In the records below, find the line containing "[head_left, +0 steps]" and the line containing "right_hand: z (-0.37"; please repeat exactly the lines from one to the other, both included, and nothing more.

=== RECORD EXCERPTS ===

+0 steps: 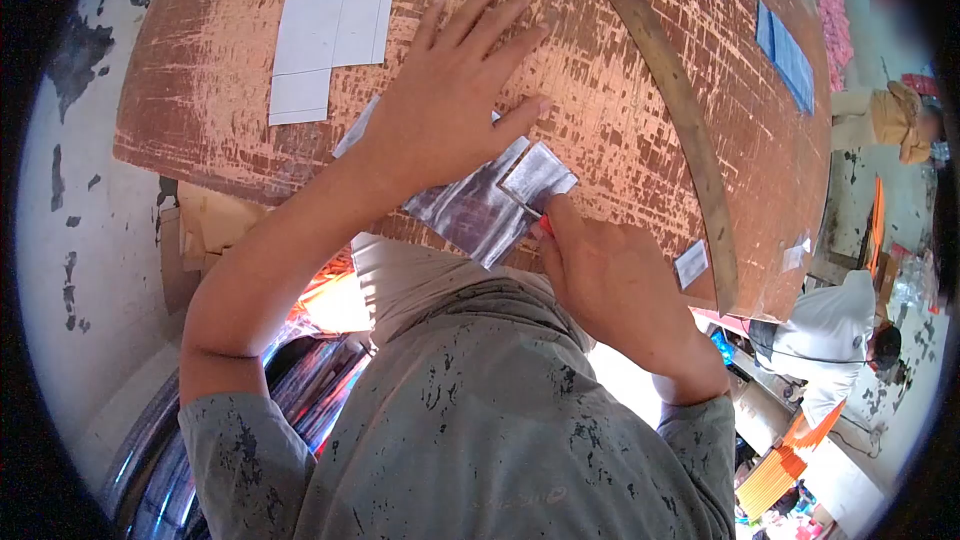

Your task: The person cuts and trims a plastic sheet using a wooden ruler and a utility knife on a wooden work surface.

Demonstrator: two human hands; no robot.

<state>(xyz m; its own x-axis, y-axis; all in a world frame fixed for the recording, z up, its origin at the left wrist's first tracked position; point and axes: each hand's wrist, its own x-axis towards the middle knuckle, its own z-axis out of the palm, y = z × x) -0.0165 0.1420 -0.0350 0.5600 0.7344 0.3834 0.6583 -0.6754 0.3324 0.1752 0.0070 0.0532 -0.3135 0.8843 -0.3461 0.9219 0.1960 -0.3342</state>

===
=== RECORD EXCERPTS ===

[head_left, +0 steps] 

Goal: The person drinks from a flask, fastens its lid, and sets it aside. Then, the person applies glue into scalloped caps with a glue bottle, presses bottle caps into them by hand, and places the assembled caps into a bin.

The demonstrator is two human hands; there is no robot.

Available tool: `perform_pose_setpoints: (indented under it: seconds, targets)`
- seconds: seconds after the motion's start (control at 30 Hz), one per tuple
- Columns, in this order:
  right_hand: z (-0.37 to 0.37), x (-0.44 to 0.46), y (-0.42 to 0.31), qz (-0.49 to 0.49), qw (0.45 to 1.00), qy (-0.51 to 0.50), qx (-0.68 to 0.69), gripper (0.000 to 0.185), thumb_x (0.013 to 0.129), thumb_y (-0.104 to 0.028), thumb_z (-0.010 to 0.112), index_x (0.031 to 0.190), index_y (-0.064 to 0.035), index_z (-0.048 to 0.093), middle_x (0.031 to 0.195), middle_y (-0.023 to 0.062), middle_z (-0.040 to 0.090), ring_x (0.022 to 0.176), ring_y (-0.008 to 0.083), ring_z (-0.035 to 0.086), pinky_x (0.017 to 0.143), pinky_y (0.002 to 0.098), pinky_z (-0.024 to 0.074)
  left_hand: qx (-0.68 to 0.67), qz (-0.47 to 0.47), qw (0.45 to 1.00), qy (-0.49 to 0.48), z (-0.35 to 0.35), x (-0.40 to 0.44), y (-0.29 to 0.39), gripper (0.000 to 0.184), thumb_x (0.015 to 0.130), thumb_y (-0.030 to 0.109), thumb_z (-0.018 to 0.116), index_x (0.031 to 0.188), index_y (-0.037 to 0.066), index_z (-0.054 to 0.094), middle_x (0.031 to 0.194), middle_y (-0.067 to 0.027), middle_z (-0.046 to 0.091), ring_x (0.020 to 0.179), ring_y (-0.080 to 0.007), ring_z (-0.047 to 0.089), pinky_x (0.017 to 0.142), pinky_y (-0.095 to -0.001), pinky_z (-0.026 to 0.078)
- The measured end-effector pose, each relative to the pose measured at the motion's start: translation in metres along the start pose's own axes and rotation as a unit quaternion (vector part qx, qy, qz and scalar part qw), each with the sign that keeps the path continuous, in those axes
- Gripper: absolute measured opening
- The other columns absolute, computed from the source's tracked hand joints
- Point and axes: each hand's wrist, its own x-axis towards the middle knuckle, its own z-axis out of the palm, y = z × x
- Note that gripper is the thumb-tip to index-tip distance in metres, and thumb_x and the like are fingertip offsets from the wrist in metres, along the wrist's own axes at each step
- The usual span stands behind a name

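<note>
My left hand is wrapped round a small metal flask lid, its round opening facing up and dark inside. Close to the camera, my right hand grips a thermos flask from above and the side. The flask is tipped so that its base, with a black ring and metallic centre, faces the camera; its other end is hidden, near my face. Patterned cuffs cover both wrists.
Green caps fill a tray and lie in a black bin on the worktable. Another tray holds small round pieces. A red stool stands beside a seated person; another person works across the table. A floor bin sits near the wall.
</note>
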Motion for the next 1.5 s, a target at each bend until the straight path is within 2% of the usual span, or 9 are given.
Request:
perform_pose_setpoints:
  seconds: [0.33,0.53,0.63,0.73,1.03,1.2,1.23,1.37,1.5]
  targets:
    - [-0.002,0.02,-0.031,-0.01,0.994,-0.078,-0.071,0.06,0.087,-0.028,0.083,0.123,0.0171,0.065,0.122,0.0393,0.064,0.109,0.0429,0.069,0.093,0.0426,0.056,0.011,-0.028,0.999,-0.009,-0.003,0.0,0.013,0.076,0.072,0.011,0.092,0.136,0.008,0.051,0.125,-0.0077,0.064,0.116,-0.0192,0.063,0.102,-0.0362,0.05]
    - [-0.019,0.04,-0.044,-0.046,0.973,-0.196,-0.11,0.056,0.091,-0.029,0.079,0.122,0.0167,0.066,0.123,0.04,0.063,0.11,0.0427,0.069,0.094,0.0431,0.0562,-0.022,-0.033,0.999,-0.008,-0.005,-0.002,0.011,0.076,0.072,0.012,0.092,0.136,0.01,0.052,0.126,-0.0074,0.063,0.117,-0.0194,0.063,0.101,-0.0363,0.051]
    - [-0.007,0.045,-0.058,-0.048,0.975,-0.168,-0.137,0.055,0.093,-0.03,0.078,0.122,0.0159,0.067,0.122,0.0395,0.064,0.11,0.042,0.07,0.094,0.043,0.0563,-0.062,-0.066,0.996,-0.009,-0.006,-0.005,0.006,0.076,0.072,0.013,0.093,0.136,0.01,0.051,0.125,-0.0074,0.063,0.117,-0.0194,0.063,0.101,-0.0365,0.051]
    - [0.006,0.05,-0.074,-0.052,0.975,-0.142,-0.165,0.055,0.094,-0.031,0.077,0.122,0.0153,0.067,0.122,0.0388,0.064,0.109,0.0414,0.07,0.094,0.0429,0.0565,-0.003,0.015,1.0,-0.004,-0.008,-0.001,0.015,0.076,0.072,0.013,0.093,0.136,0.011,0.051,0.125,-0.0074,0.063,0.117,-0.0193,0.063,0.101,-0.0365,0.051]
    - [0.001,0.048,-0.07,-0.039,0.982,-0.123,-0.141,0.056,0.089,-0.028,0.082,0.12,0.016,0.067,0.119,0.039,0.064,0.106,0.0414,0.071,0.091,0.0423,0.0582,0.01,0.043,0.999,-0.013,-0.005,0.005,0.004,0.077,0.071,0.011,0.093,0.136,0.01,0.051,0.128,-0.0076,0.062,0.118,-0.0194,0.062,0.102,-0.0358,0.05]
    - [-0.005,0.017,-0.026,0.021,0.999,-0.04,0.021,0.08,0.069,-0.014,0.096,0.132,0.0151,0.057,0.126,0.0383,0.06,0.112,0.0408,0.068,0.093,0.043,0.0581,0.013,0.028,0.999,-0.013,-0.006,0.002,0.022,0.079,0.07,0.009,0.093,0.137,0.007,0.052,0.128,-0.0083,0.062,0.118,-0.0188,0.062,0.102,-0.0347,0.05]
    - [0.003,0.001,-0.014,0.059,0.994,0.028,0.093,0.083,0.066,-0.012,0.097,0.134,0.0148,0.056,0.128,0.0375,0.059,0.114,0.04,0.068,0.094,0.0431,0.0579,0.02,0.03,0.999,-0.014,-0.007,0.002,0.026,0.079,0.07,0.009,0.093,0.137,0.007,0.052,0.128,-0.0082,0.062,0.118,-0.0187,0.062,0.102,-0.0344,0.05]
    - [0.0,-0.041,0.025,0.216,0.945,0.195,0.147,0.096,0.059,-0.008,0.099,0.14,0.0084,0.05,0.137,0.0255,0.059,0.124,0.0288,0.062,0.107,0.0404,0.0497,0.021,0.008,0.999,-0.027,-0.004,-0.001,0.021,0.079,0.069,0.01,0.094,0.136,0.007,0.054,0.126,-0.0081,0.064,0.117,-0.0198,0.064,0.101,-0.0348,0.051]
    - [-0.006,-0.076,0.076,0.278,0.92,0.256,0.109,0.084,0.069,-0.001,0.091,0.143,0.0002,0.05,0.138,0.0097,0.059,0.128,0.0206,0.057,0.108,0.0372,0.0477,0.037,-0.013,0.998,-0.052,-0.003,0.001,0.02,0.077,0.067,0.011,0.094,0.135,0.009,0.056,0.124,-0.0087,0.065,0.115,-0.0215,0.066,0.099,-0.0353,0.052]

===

— ANSWER BELOW —
[head_left, +0 steps] 

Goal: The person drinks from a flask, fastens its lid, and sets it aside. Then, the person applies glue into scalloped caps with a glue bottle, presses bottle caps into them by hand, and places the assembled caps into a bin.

The demonstrator is two human hands; there is no robot.

Available tool: `perform_pose_setpoints: (indented under it: seconds, targets)`
- seconds: seconds after the motion's start (control at 30 Hz), one per tuple
- Columns, in this order:
  right_hand: z (-0.37 to 0.37), x (-0.44 to 0.46), y (-0.42 to 0.31), qz (-0.49 to 0.49), qw (0.45 to 1.00), qy (-0.51 to 0.50), qx (-0.68 to 0.69), gripper (0.000 to 0.185), thumb_x (0.013 to 0.129), thumb_y (-0.104 to 0.028), thumb_z (-0.010 to 0.112), index_x (0.031 to 0.190), index_y (-0.064 to 0.035), index_z (-0.048 to 0.093), middle_x (0.031 to 0.195), middle_y (-0.023 to 0.062), middle_z (-0.040 to 0.090), ring_x (0.022 to 0.176), ring_y (-0.008 to 0.083), ring_z (-0.035 to 0.086), pinky_x (0.017 to 0.143), pinky_y (0.002 to 0.098), pinky_z (-0.024 to 0.074)

No other output is expected for this exercise.